== TASK DETAILS ==
Return the lines below exactly, please, from the one containing "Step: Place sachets" through the last one, both included, and leave out any pictures.

%%

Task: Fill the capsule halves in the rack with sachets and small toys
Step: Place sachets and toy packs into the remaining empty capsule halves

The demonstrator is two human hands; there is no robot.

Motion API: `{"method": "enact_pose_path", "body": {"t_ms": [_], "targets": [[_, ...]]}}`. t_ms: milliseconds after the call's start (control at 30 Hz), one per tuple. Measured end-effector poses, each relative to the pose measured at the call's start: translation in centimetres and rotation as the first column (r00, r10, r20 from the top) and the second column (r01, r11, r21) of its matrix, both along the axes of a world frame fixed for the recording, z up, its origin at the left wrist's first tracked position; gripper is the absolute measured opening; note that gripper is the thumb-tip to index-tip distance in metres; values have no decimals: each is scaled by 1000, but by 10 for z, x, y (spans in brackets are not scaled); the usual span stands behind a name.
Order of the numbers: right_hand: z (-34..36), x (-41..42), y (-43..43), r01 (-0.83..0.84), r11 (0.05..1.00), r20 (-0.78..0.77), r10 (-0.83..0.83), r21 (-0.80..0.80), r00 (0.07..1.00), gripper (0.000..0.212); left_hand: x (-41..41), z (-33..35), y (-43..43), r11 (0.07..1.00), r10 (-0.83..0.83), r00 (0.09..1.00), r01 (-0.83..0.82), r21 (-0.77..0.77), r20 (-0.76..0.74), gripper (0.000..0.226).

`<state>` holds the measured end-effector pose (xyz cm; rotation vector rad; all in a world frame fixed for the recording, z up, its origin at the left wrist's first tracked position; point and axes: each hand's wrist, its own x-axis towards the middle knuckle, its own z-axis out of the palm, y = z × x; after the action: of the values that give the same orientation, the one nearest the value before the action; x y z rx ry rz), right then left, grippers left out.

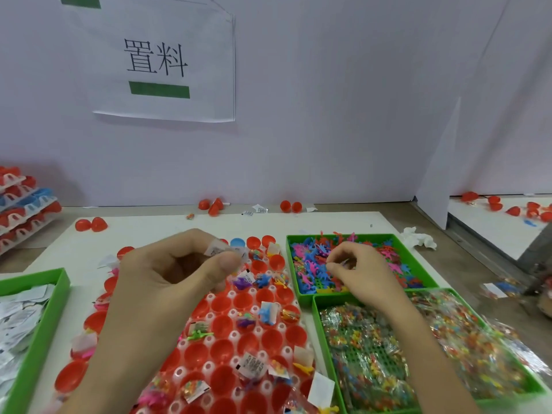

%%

== RESULT ==
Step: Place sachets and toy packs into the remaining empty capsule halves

The demonstrator is two human hands; there is no robot.

Motion API: `{"method": "enact_pose_path", "body": {"t_ms": [_], "targets": [[_, ...]]}}`. t_ms: milliseconds after the call's start (control at 30 Hz), one per tuple. Measured end-effector poses, each relative to the pose measured at the call's start: translation in centimetres and rotation as the first column (r00, r10, r20 from the top) and the second column (r01, r11, r21) of its matrix, both along the axes of a world frame fixed for the recording, z up, its origin at the left wrist's first tracked position; gripper is the absolute measured opening; note that gripper is the thumb-tip to index-tip distance in metres; values have no decimals: each is scaled by 1000, but by 10 for z, x, y (spans in brackets are not scaled); the usual span stands behind a name.
Order of the numbers: right_hand: z (-34..36), x (-41..42), y (-43..43), r01 (-0.83..0.84), r11 (0.05..1.00), r20 (-0.78..0.77), r10 (-0.83..0.83), r21 (-0.80..0.80), r00 (0.07..1.00), gripper (0.000..0.212); left_hand: x (-41..41), z (-33..35), y (-43..43), r11 (0.07..1.00), r10 (-0.83..0.83), r00 (0.09..1.00), r01 (-0.83..0.82), r21 (-0.77..0.77), r20 (-0.76..0.74), gripper (0.000..0.226).

`<state>` holds the measured end-effector pose (xyz cm; rotation vector rad; all in a world frame fixed for the recording, z up, its origin at the left wrist's first tracked position; point and axes: each hand's wrist, its own x-axis towards the middle knuckle, its own z-axis out of the palm, y = z × x; after the action: of the values that give the same orientation, the one nearest the value before the action; x y z rx ry rz), right then left, grippers left out.

The answer given above is the complete response.